#### [WORK TASK]
Please set down the lines of the listing exactly, from its first line to the line with "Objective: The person", leaving the pictures out.

#### [EXERCISE MATERIAL]

------------------------------------

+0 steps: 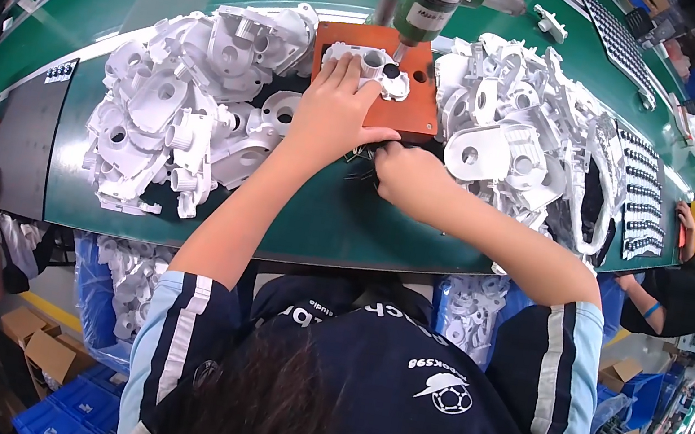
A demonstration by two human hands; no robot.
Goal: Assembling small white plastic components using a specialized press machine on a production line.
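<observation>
An orange fixture plate (406, 119) lies on the green bench, with a white plastic housing (394, 86) set on it. Over the housing's left part my left hand (338, 106) lies with its fingers stretched out and its thumb pointing right. A green press head (431, 3) stands above, its spindle (401, 51) coming down close to the housing's right part. At the plate's front edge my right hand (408, 177) is closed, fingers curled over a small heap of dark thin pieces (361, 169). Whatever its fingertips pinch is hidden.
Heaps of white plastic housings (157, 100) rise left and right of the plate. Black trays of small parts (642, 195) lie far right, and a dark mat (29, 135) far left. Lined bins of white parts (468, 313) stand under the bench edge. Other people work at both sides.
</observation>
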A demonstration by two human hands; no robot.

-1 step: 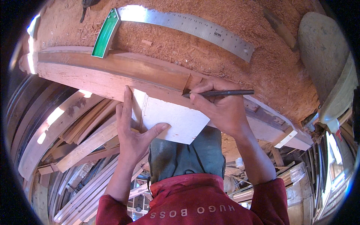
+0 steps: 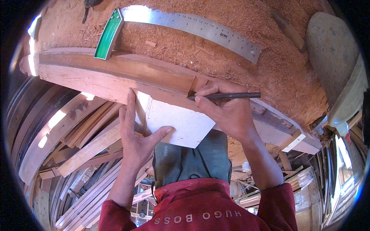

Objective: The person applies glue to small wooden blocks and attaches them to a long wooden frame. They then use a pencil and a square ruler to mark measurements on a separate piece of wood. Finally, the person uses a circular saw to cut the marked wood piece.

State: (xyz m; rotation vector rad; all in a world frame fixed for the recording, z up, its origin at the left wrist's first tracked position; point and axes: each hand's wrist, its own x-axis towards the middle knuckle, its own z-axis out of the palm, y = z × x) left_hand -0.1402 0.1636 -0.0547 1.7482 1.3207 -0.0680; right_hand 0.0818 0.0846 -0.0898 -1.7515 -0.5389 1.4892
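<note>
A long wooden beam (image 2: pixel 84 81) with a rebated edge runs across in front of me. Against its near side sits a white-faced angled block (image 2: pixel 179 122). My left hand (image 2: pixel 135 144) holds this block, the thumb on its white face and the fingers along its left side, with a fingertip touching the beam. Pinched in my right hand (image 2: pixel 233 117) is a dark pencil (image 2: pixel 239 95), nearly level, its tip at the beam just above the block. A dark line crosses the rebate beside the tip. The right hand's lower fingers are partly hidden.
Beyond the beam, a try square with a steel blade (image 2: pixel 189 27) and green handle (image 2: pixel 106 43) lies on sawdust (image 2: pixel 165 46), its handle end touching the beam. Stacked timber strips (image 2: pixel 92 188) fill the lower left. A grey rounded slab (image 2: pixel 331 50) stands at far right.
</note>
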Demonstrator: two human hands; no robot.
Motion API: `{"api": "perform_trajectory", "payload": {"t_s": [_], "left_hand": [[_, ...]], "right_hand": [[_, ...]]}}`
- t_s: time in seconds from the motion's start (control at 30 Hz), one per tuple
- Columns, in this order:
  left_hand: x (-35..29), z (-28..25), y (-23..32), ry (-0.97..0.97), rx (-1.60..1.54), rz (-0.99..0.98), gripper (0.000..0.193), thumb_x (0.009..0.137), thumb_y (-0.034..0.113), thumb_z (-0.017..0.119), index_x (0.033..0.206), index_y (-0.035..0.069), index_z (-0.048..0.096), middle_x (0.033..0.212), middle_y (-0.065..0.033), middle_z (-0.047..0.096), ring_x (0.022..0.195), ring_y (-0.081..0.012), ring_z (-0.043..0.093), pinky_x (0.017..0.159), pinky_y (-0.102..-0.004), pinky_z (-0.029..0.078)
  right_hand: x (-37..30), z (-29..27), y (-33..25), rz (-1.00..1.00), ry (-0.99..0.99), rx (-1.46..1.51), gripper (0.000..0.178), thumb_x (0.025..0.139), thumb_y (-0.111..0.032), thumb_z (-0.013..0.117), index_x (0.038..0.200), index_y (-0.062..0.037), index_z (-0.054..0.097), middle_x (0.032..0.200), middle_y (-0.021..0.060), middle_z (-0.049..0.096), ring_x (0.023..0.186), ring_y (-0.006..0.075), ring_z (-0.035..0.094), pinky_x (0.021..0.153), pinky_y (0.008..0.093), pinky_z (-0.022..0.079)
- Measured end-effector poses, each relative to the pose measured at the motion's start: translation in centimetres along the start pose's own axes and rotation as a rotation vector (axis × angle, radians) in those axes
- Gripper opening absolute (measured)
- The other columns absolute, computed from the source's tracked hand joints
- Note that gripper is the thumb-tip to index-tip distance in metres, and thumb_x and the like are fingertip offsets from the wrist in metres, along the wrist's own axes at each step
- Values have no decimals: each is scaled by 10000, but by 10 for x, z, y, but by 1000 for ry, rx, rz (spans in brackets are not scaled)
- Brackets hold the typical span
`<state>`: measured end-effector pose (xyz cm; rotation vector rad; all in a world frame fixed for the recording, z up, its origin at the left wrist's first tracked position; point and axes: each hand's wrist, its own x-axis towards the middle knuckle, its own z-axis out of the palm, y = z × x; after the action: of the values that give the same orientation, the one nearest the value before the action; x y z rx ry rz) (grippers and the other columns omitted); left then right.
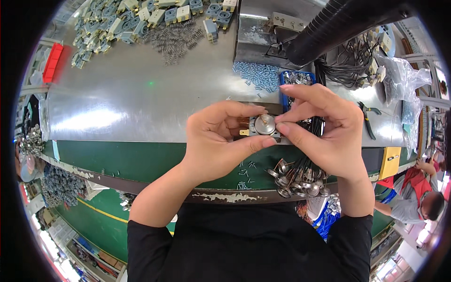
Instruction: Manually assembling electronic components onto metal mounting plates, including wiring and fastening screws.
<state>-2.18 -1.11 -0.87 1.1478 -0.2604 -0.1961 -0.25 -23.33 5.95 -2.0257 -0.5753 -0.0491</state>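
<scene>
Metal gleams on the small part (264, 126) above the front of the table (117, 108); its cap is smooth and round, with a flat brass-coloured tab on the left. The left hand (211, 136) grips it between bent fingers at the far side and the thumb at the near side. The right hand (329, 129) brings thumb and one finger to its right edge, index finger raised; whether they grip or only touch, I cannot tell. A blue bin (283, 99) holds shiny, irregular metal bits (300, 78), and bluish screws (257, 76) are heaped beside it. Thin coiled springs (174, 41) form a tangled mound near boxy grey-and-cream blocks (157, 17). Round silvery discs (307, 183) cluster nearer the person
</scene>
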Motion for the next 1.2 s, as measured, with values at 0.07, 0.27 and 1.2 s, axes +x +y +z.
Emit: {"api": "perform_trajectory", "payload": {"t_s": [0.07, 0.27, 1.2], "left_hand": [[-1, 0, -1, -4, -5, 12, 439, 847, -111, 841, 1246, -87, 660, 1179, -155, 735, 1068, -187, 738, 939, -339, 629], [-2, 5, -1, -8, -15, 41, 433, 856, -107, 837, 1251, -85, 660, 1188, -153, 732, 1065, -177, 737, 926, -314, 627], [0, 8, -2, 0, -3, 54, 433, 847, -117, 833, 1246, -87, 669, 1181, -173, 746, 1066, -185, 745, 909, -310, 637]], "right_hand": [[-2, 0, 2, 8, -9, 17, 535, 785, 53, 819, 1308, 37, 710, 874, 61, 811, 879, 116, 685, 883, 302, 516], [-3, 0, -2, 2, 18, -111, 577, 801, 78, 798, 1362, 54, 662, 892, 85, 808, 876, 139, 710, 883, 316, 543], [18, -16, -45, -227, -294, -501, 631, 754, 141, 718, 1365, 4, 642, 1077, 141, 779, 828, 292, 747, 734, 394, 591]]}}
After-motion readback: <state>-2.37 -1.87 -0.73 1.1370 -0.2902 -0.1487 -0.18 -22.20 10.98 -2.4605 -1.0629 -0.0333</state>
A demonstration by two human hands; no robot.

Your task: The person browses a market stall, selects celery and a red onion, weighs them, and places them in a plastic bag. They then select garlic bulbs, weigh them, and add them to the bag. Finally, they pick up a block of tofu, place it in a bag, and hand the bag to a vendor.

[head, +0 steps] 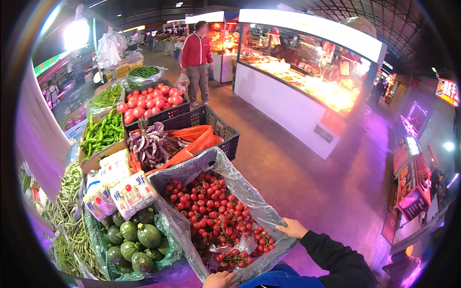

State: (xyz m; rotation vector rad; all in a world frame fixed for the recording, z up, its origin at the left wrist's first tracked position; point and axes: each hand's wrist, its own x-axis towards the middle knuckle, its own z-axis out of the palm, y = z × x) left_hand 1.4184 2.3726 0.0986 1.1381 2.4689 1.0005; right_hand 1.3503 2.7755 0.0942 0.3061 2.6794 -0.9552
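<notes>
Before me stands a crate lined with clear plastic film (246, 194), holding many red cherry tomatoes (212, 205) on the vine. My right hand (292, 228) grips its right-hand rim, with film under the fingers. At the bottom of the view, my left hand (219, 280) curls over the near rim; its lower part is cut off. A crumpled clear plastic bag (245, 244) lies on the tomatoes close to the near end. Round green squashes (138, 239) fill a green-plastic-lined container left of the crate, and wrapped white packages (133, 194) with printing rest above them.
Purple bean pods (153, 145) and an orange-red bag (194, 144) sit in a black crate (227, 142) beyond. Farther are large tomatoes (155, 100) and green peppers (102, 135); long beans (72, 201) lie left. A person (197, 61) stands in the aisle beside a lit food stall (284, 100).
</notes>
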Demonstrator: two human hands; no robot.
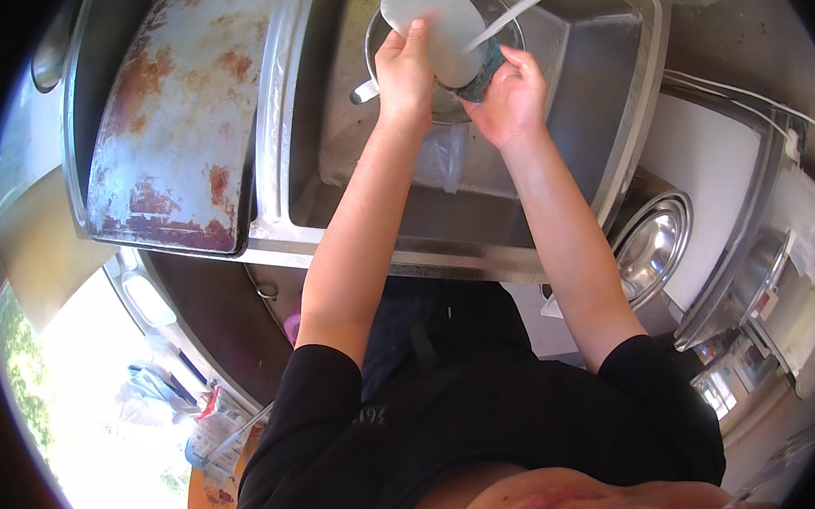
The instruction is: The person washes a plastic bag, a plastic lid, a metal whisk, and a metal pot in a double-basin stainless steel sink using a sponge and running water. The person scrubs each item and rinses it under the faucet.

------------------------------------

#### [WRITTEN REPLY]
+0 steps: 
A demonstration by two human hands; no robot.
Goal: Assembling small white plastic components using a specialized press machine on a production line.
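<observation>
An orange fixture plate (406, 119) lies on the green bench, with a white plastic housing (394, 86) set on it. Over the housing's left part my left hand (338, 106) lies with its fingers stretched out and its thumb pointing right. A green press head (431, 3) stands above, its spindle (401, 51) coming down close to the housing's right part. At the plate's front edge my right hand (408, 177) is closed, fingers curled over a small heap of dark thin pieces (361, 169). Whatever its fingertips pinch is hidden.
Heaps of white plastic housings (157, 100) rise left and right of the plate. Black trays of small parts (642, 195) lie far right, and a dark mat (29, 135) far left. Lined bins of white parts (468, 313) stand under the bench edge. Other people work at both sides.
</observation>
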A demonstration by two human hands; no robot.

-1 step: 
+0 steps: 

Objective: The person applies glue to small wooden blocks and attaches them to a long wooden frame. They then use a pencil and a square ruler to mark measurements on a separate piece of wood. Finally, the person uses a circular saw to cut the marked wood piece.

The exercise has been answered, and the work is done.